#### WHAT YOU ARE ASKED TO DO:
Return a copy of every line in the records that includes the word "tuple".

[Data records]
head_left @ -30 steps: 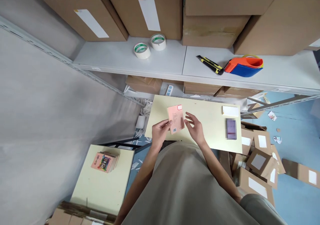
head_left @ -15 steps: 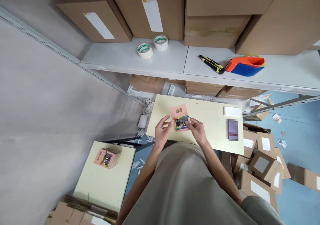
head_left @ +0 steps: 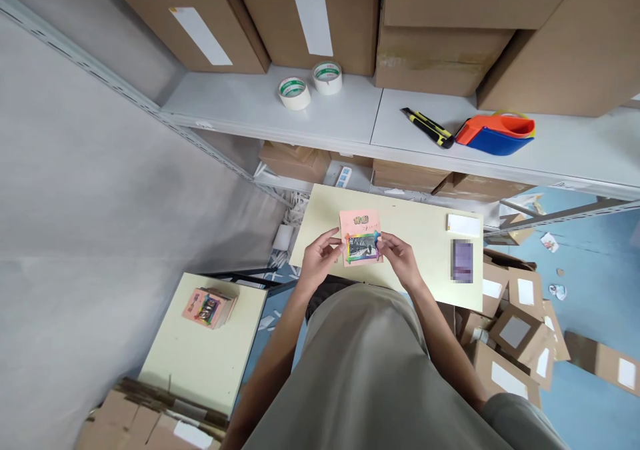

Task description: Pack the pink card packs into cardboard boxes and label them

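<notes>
Between my two hands is a thin pink booklet [head_left: 361, 219] with a rainbow-framed dark picture on its cover, held upright over the pale yellow table [head_left: 425, 223]. My left hand [head_left: 319, 258] pinches its left edge between thumb and fingers. On the opposite side, my right hand [head_left: 400, 258] grips the right edge the same way. A stack of similar pink booklets [head_left: 207, 308] lies on a second pale table [head_left: 200, 363] at the lower left, away from both hands.
A white box [head_left: 464, 225] and a blurred-out purple item [head_left: 462, 261] lie on the table's right end. The shelf [head_left: 340, 120] ahead bears tape rolls [head_left: 294, 94], a utility knife [head_left: 428, 128], a tape dispenser [head_left: 496, 133] and cardboard boxes [head_left: 310, 23]. More boxes [head_left: 515, 330] are piled on the floor.
My left hand has closed on the booklet's left edge, and my right hand has shifted to its right edge. The booklet has turned to sit straighter, and the view has tilted slightly.
</notes>
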A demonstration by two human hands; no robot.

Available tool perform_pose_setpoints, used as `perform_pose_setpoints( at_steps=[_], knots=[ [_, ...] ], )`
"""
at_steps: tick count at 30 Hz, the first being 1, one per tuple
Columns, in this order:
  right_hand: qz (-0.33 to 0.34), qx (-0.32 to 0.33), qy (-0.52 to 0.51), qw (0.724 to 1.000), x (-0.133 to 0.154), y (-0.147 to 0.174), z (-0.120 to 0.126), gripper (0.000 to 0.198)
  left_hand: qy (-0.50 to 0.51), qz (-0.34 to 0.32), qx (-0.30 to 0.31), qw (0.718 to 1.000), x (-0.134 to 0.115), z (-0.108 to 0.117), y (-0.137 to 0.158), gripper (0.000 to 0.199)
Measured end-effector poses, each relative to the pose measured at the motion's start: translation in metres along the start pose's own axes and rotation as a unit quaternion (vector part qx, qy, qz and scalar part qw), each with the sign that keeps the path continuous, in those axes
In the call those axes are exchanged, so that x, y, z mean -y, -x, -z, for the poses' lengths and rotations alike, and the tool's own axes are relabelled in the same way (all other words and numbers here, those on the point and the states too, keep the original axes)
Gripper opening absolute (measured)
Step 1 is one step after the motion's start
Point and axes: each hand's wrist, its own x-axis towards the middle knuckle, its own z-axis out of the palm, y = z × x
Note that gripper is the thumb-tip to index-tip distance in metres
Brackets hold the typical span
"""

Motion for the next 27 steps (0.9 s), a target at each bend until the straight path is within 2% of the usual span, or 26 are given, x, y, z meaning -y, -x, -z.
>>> perform_pose_setpoints(
  at_steps=[4,10,15,20,24,27],
  knots=[
    [0.025,0.010,0.005,1.000,0.001,-0.003,0.001,0.043,-0.021,-0.030,-0.005,0.999,-0.008,0.002,0.006,0.072],
    [0.112,0.036,-0.003,0.993,0.007,-0.004,-0.001,0.020,-0.030,-0.087,-0.024,0.995,-0.017,0.002,0.012,0.055],
    [0.141,0.042,-0.008,0.989,0.005,-0.005,-0.001,0.019,-0.022,-0.094,-0.024,0.995,-0.019,0.003,0.013,0.051],
    [0.109,0.027,0.036,0.993,0.002,-0.005,0.001,0.023,-0.006,-0.060,-0.033,0.998,-0.020,0.003,0.016,0.041],
    [0.065,0.013,0.026,0.997,0.002,-0.005,-0.001,0.047,-0.017,-0.057,-0.026,0.998,-0.019,0.006,0.015,0.039],
    [0.067,0.020,0.026,0.997,0.003,-0.004,-0.002,0.044,-0.033,-0.061,0.000,0.998,-0.017,0.010,0.014,0.038]
  ],
)
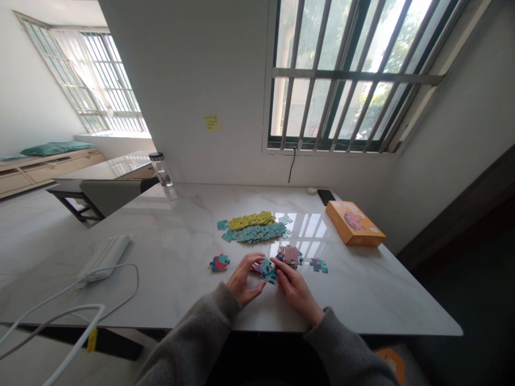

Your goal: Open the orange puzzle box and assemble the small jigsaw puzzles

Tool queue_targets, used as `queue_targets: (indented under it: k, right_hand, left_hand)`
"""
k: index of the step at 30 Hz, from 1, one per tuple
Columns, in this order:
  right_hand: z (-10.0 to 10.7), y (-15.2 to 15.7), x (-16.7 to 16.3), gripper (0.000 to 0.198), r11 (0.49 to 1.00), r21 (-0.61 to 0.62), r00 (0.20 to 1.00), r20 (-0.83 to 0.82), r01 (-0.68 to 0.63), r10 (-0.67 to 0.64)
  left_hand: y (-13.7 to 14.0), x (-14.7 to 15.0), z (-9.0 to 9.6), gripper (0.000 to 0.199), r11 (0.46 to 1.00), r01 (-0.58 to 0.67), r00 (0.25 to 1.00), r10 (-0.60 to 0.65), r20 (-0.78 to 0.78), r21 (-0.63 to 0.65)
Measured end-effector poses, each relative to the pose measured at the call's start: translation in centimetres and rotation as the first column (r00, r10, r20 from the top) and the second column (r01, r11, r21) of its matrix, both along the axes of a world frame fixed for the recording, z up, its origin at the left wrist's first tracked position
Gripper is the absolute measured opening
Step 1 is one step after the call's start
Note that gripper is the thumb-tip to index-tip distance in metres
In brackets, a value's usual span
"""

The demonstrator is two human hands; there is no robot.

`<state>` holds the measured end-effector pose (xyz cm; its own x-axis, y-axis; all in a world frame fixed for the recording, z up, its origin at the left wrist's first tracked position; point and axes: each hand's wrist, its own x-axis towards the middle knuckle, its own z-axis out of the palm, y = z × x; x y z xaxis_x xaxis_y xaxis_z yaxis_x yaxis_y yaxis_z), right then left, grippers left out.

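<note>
The teal puzzle piece [269, 272] is near the middle of the table's [362, 295] near edge, pinched from its left between thumb and fingers of the left hand [243, 280]. The right hand [296, 292] has its fingertips at the piece's right side; whether they pinch it too, I cannot tell. A pile of pieces [292, 254] lies just beyond them.

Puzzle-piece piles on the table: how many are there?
3. The yellow pile and the light-blue pile adjoin beyond the hands; the multicolored pile sits just past the right hand. The left hand may hide more pieces.
</note>
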<state>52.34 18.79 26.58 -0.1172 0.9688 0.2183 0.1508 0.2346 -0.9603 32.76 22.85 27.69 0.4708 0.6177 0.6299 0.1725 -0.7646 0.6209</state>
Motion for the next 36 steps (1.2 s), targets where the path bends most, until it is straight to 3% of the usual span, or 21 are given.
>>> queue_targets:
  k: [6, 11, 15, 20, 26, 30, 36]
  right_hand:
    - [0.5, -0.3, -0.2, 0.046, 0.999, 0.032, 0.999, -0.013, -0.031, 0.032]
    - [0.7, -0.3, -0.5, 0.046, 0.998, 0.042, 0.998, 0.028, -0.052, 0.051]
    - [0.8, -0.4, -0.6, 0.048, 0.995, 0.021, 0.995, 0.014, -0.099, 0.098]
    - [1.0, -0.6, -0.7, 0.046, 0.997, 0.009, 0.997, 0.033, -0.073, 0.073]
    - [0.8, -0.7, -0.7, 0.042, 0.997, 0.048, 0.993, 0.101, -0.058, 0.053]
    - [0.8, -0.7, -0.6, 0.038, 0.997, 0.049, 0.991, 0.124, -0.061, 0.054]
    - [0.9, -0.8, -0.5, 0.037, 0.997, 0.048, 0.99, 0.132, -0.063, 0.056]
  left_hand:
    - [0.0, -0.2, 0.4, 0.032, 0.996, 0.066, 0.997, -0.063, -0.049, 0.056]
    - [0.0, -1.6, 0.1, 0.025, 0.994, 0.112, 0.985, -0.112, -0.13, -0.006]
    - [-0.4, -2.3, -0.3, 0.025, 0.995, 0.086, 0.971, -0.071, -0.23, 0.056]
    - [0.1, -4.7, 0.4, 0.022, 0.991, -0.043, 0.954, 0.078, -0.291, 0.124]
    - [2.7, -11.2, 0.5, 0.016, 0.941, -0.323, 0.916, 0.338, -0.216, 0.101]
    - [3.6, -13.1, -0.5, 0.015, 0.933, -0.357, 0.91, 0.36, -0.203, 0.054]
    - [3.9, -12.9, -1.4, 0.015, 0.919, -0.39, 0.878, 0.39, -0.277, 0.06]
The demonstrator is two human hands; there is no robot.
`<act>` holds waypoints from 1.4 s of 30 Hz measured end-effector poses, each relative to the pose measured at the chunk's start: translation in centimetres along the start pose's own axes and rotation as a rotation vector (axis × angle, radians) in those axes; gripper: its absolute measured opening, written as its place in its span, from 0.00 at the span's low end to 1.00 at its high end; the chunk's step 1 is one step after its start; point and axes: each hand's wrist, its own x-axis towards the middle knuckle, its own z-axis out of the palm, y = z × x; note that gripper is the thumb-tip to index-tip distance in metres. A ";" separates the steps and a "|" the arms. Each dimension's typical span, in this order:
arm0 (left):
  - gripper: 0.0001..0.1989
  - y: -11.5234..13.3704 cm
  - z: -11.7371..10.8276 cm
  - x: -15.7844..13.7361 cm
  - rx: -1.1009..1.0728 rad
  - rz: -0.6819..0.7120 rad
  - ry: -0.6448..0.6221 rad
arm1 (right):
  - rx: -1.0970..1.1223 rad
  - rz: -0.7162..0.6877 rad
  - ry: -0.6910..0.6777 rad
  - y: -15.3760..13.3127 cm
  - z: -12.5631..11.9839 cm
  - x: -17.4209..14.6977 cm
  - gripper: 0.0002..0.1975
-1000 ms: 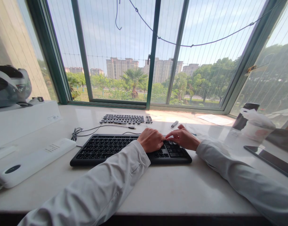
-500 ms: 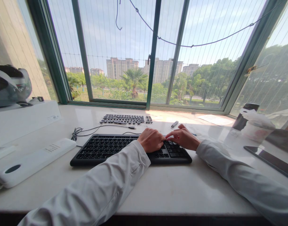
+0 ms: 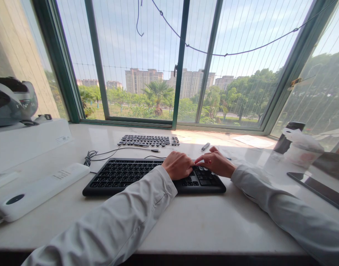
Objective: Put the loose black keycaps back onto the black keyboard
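- The white, glossy desk (image 3: 213,221) has its far edge against a green-framed window (image 3: 178,81), with trees (image 3: 247,90) and buildings (image 3: 141,80) beyond and a dark cord (image 3: 258,47) sagging across the top.
- Toward the far left corner, a helmet (image 3: 13,101) sits on a white box (image 3: 33,138); a white power strip (image 3: 51,184) slants along the left side.
- Toward the far right corner are a sheet of paper (image 3: 253,140), a dark cylinder (image 3: 282,143) and a bagged container (image 3: 304,151); a dark flat device (image 3: 319,188) lies by the right edge.
- Compared with 0.5 s and 1 s ago, both hands and everything on the desk keep their places; I see no clear shift.
- The black keyboard (image 3: 119,173) lies mid-desk, its long side roughly parallel to the near edge, showing rows of square key positions with lighter rims.
- Loose keycaps (image 3: 146,140) lie in rows between it and the far edge, with 1 small block set apart at their right.
- The left hand (image 3: 177,165) curls over the keyboard, its fingertips meeting the right hand's (image 3: 215,163) thumb and index finger; whether either pinches anything, I cannot tell.
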 end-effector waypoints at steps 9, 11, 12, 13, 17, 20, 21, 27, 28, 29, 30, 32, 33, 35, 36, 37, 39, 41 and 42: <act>0.14 -0.1 0.1 0.0 -0.002 0.004 0.008 | 0.061 0.147 -0.014 1.2 1.1 -0.2 0.21; 0.13 -0.1 0.1 0.0 -0.005 0.009 0.007 | 0.072 0.160 -0.019 1.2 1.1 -0.1 0.20; 0.13 -0.1 0.1 0.0 -0.006 0.010 0.006 | 0.077 0.164 -0.023 1.2 1.1 -0.1 0.20; 0.13 -0.1 0.1 0.0 -0.007 0.009 0.005 | 0.082 0.168 -0.029 1.1 1.0 -0.1 0.20; 0.13 -0.1 0.0 0.0 -0.006 -0.001 0.003 | 0.112 0.179 -0.039 0.9 1.0 -0.1 0.22; 0.13 0.0 0.0 0.0 -0.001 -0.001 0.007 | 0.116 0.187 -0.038 0.8 1.0 -0.1 0.22; 0.13 0.0 0.0 0.0 -0.002 0.000 0.006 | 0.110 0.188 -0.033 0.8 1.0 -0.2 0.22; 0.13 0.0 0.0 0.0 -0.015 0.003 -0.005 | 0.053 0.130 -0.016 0.9 0.9 -0.2 0.21; 0.13 -0.1 0.0 0.0 -0.017 0.004 0.000 | 0.050 0.129 -0.016 0.8 0.8 -0.2 0.21; 0.13 -0.1 0.1 0.0 -0.018 0.007 0.003 | 0.049 0.133 -0.013 0.8 0.8 -0.2 0.21; 0.13 -0.1 0.1 0.0 -0.020 0.011 0.007 | 0.048 0.138 -0.010 0.7 0.8 -0.1 0.20; 0.13 -0.2 0.2 0.0 -0.022 0.014 0.010 | 0.043 0.130 -0.010 0.6 0.6 -0.1 0.19; 0.13 -0.2 0.2 0.0 -0.025 0.012 0.008 | 0.038 0.113 -0.012 0.5 0.5 -0.1 0.19; 0.14 -0.1 0.1 0.0 -0.036 -0.004 0.004 | 0.013 0.047 -0.032 0.4 0.1 -0.2 0.18; 0.14 -0.1 0.1 0.0 -0.043 -0.017 0.001 | -0.007 0.004 -0.053 0.4 -0.1 -0.3 0.18; 0.14 0.0 0.0 0.0 -0.050 -0.030 -0.001 | -0.029 -0.041 -0.079 0.3 -0.4 -0.3 0.18; 0.14 0.1 -0.1 0.1 -0.059 -0.048 -0.003 | -0.071 -0.125 -0.130 0.1 -0.9 -0.5 0.20; 0.14 0.3 -0.1 0.2 -0.064 -0.049 -0.003 | -0.099 -0.187 -0.159 -0.2 -1.4 -0.5 0.23; 0.14 0.3 -0.1 0.3 -0.067 -0.048 -0.002 | -0.110 -0.209 -0.169 -0.4 -1.6 -0.5 0.24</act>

#### PROBLEM SOLUTION:
at_steps: tick count at 30 Hz, the first being 1, one per tuple
k: index of the step at 30 Hz, from 1, one per tuple

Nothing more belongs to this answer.